Russia vs. Irish Pub
Putin is sitting in his office when his telephone rings "Hallo, Mr. Putin!" a heavily accented voice said. "This is Paddy Down at the Harp Pub in County Clare, Ireland. I am ringing to inform you that we are officially declaring war on ya!" "Well, Paddy," Putin replied, "This is indeed important news! How big is your army?" "Right now," says Paddy, after a moment's calculation, "there is meself, me Cousin Sean, me next door neighbor Seamus, and the entire darts team from the pub. That makes eight!" Putin paused. "I must tell you, Paddy, that I have 100,000 men in my army waiting to move on my command." "Begoora!" says Paddy. "I'll have to ring ya back. Sure enough, the next day, Paddy calls again. "Mr. Putin, the war is still on. We have managed to get us some infantry equipment!" "And what equipment would that be Paddy?" Putin asks. "Well, we have two combines, a bulldozer, and Marphy's farm tractor." Putin sighs amused. "I must tell you, Paddy, that I have 6,000 tanks and 5,000 armored personnel carriers.
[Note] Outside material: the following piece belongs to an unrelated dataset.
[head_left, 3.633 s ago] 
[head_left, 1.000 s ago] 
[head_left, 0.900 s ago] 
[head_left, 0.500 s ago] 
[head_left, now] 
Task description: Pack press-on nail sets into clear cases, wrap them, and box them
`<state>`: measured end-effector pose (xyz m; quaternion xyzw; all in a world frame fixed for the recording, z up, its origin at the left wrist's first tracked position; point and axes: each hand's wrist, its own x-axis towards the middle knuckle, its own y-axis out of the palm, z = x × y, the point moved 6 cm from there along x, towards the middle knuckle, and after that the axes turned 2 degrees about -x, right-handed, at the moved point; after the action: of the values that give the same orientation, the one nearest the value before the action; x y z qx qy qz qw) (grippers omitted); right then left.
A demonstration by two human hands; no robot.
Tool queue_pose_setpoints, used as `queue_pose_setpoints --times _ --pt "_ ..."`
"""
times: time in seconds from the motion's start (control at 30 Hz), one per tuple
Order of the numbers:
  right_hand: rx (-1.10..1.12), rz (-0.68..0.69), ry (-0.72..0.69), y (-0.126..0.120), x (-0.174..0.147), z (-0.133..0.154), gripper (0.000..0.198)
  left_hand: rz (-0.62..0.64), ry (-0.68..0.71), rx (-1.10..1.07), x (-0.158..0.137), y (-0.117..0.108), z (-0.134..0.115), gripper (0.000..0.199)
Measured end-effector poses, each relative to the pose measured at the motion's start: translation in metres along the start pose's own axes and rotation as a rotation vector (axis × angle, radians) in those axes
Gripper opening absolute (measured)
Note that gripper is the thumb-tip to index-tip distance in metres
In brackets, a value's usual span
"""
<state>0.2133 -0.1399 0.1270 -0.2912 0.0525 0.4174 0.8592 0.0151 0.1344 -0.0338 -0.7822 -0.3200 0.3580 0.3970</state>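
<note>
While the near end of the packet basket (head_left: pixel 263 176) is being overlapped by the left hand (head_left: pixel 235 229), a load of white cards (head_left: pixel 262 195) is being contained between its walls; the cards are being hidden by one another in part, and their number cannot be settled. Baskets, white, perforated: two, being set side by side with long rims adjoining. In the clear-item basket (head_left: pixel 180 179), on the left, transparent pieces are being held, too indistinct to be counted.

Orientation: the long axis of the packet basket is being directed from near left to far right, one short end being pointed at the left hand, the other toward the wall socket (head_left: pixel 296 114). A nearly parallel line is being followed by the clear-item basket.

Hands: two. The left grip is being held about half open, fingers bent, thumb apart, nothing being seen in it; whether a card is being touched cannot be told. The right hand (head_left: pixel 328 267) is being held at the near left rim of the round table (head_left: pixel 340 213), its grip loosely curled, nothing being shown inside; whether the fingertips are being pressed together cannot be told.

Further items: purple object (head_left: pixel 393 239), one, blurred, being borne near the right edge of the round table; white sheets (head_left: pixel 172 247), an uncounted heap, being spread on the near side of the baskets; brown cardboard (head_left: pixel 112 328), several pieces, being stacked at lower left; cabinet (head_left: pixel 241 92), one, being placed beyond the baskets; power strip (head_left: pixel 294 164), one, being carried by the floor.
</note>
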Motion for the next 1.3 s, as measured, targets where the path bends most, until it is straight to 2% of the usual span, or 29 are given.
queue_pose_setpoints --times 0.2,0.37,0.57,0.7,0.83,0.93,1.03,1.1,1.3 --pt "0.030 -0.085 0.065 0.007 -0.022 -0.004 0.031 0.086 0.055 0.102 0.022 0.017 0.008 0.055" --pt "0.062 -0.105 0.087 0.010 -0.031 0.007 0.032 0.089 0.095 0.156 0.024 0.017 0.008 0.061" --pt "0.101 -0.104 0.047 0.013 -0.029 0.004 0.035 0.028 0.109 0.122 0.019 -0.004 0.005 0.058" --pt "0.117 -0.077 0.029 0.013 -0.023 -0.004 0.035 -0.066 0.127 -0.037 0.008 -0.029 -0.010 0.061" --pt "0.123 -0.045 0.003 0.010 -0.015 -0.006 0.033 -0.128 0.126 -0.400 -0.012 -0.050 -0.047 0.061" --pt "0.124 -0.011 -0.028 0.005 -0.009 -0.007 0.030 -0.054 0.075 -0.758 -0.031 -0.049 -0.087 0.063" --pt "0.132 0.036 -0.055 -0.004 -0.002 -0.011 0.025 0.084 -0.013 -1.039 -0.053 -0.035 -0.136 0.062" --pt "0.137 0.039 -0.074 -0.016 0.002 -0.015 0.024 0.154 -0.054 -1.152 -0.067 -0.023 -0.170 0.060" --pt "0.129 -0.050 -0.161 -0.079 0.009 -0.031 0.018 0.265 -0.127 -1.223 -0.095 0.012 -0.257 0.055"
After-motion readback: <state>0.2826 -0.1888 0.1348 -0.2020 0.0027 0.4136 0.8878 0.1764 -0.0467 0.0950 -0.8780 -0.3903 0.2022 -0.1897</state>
Also, I have increased my army to 150,000 since we last spoke" "Saints preserve us!" says Paddy. "I'll have to get back to ya." Sure enough, Paddy rings again the next day. "Mr. Putin, the war is still on! We have managed to get ourselves airborne! We have modified Jackie McLaughlin's ultra-light with a couple of shotguns in the cockpit, and four boys from the Shamrock Bar have joined us as well." Putin was silent for a minute and then cleared his throat. "I must tell you, Paddy, that I have 100 bombers and 200 fighter planes. My military bases are surrounded by laser-guided, surface-to-air missile sites. And since we last spoke, I have increased my army to 200,000!" "Jesus, Mary, and Joseph!" says Paddy, "I will have to ring ya back." Sure enough, Paddy calls again the next day. "Top o' the mornin', Mr. Putin! I am sorry to inform ya that we have had to call off the war." "Really? I am sorry to hear that," says Putin. "Why the sudden change of heart?" "Well," says Paddy, "we had a long chat over a few pints of Guinness and finally decided there's no way we can feed 200,000 Russian prisoners."